* _Problem to solve_
In your copy of the listing below, reproduce each word exactly and include no pictures.

=== Section Start ===

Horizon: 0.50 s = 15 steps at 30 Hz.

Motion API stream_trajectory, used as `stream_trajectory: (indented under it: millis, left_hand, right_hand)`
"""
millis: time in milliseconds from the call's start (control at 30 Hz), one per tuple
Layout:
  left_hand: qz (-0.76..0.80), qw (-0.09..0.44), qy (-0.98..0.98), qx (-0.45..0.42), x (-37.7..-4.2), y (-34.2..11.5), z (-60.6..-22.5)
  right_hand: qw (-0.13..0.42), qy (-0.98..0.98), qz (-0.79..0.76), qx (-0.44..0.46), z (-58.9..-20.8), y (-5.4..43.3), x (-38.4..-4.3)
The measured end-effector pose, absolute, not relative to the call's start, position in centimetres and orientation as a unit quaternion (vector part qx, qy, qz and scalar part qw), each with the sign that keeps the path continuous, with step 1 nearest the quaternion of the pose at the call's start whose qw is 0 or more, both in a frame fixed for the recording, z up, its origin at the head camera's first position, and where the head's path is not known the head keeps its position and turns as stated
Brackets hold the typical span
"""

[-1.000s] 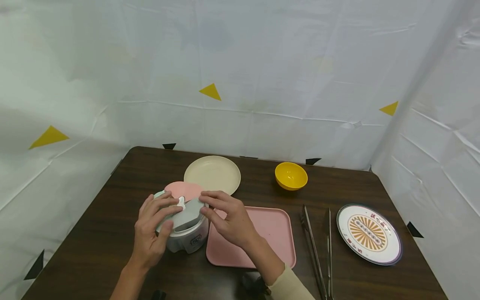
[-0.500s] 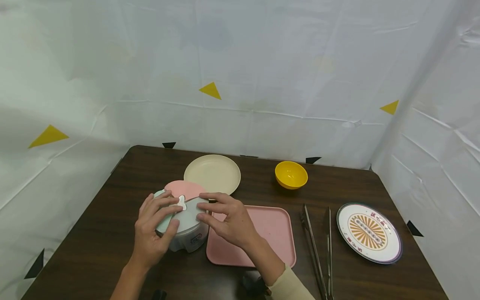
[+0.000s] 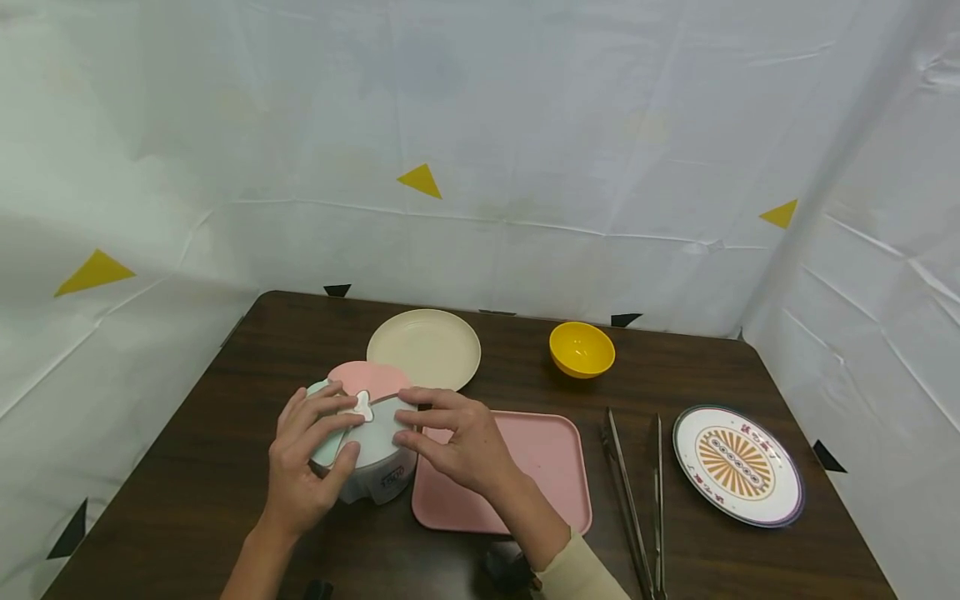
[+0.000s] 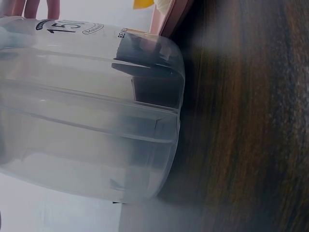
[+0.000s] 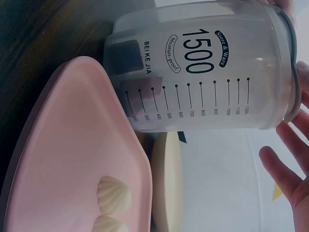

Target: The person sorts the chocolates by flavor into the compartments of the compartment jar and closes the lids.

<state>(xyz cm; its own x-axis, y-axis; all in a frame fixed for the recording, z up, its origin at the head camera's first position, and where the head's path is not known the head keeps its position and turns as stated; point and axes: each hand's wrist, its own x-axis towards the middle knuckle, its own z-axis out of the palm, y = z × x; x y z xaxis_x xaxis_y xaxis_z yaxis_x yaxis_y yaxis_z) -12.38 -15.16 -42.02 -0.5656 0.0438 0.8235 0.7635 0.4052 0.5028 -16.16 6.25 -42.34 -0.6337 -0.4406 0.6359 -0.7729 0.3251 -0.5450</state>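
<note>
A clear plastic storage canister (image 3: 378,479) marked 1500 stands upright at the left of the table. Its round lid has a pink section (image 3: 369,377), mint sections and a pale grey flap (image 3: 378,433), which lies down flat. My left hand (image 3: 309,454) rests spread over the lid's left side, fingertips near the white bone-shaped centre piece (image 3: 363,406). At the lid's right edge, my right hand (image 3: 457,433) touches the flap with its fingertips; its thumb stands apart in the right wrist view. The canister (image 4: 87,121) fills much of the left wrist view.
Beside the canister lies a pink tray (image 3: 540,467); pleated white buns (image 5: 113,194) sit on it in the right wrist view. Behind are a cream plate (image 3: 425,346) and a yellow bowl (image 3: 582,350). Metal tongs (image 3: 626,492) and a patterned plate (image 3: 738,467) lie at the right.
The grey flap, tilted up at its front one second ago, has come down level with the lid. My right fingertips have shifted slightly with it; my left hand stays in place.
</note>
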Motion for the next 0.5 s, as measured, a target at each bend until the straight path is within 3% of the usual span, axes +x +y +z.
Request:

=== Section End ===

* _Solution_
Horizon: 0.50 s = 15 steps at 30 Hz.

Motion API stream_trajectory, used as `stream_trajectory: (indented under it: millis, left_hand, right_hand)`
"""
millis: time in milliseconds from the call's start (control at 30 Hz), one per tuple
Layout:
  left_hand: qz (-0.76..0.80), qw (-0.09..0.44), qy (-0.98..0.98), qx (-0.45..0.42), x (-37.7..-4.2), y (-34.2..11.5), z (-60.6..-22.5)
  right_hand: qw (-0.13..0.42), qy (-0.98..0.98), qz (-0.79..0.76), qx (-0.44..0.46), z (-58.9..-20.8), y (-5.4..43.3), x (-38.4..-4.3)
The measured end-effector pose, absolute, not relative to the call's start, position in centimetres and orientation as a unit quaternion (vector part qx, qy, qz and scalar part qw), each with the sign that keeps the path continuous, with step 1 nearest the quaternion of the pose at the call's start whose qw is 0 or more, both in a frame fixed for the recording, z up, its origin at the head camera's first position, and where the head's path is not known the head keeps its position and turns as stated
Brackets hold the typical span
"""

[-1.000s] 
[-0.500s] 
[+0.000s] 
[+0.000s] 
[+0.000s] 

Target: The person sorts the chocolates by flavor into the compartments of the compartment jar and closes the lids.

<state>(xyz cm; its own x-axis, y-axis; all in a frame fixed for the recording, z up, its origin at the head camera's first position, and where the head's path is not known the head keeps its position and turns as stated; point and axes: each hand's wrist, its own x-axis towards the middle knuckle, its own z-axis out of the palm, y = z × x; x y z xaxis_x xaxis_y xaxis_z yaxis_x yaxis_y yaxis_z) -12.38 -15.16 -42.02 -0.5656 0.0438 0.8235 0.7635 0.4052 0.5028 -16.16 6.25 -42.34 -0.6337 -0.4406 0.6359 -0.7729 0.3251 -0.5450</state>
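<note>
A clear plastic storage canister (image 3: 378,479) marked 1500 stands upright at the left of the table. Its round lid has a pink section (image 3: 369,377), mint sections and a pale grey flap (image 3: 378,433), which lies down flat. My left hand (image 3: 309,454) rests spread over the lid's left side, fingertips near the white bone-shaped centre piece (image 3: 363,406). At the lid's right edge, my right hand (image 3: 457,433) touches the flap with its fingertips; its thumb stands apart in the right wrist view. The canister (image 4: 87,121) fills much of the left wrist view.
Beside the canister lies a pink tray (image 3: 540,467); pleated white buns (image 5: 113,194) sit on it in the right wrist view. Behind are a cream plate (image 3: 425,346) and a yellow bowl (image 3: 582,350). Metal tongs (image 3: 626,492) and a patterned plate (image 3: 738,467) lie at the right.
The grey flap, tilted up at its front one second ago, has come down level with the lid. My right fingertips have shifted slightly with it; my left hand stays in place.
</note>
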Motion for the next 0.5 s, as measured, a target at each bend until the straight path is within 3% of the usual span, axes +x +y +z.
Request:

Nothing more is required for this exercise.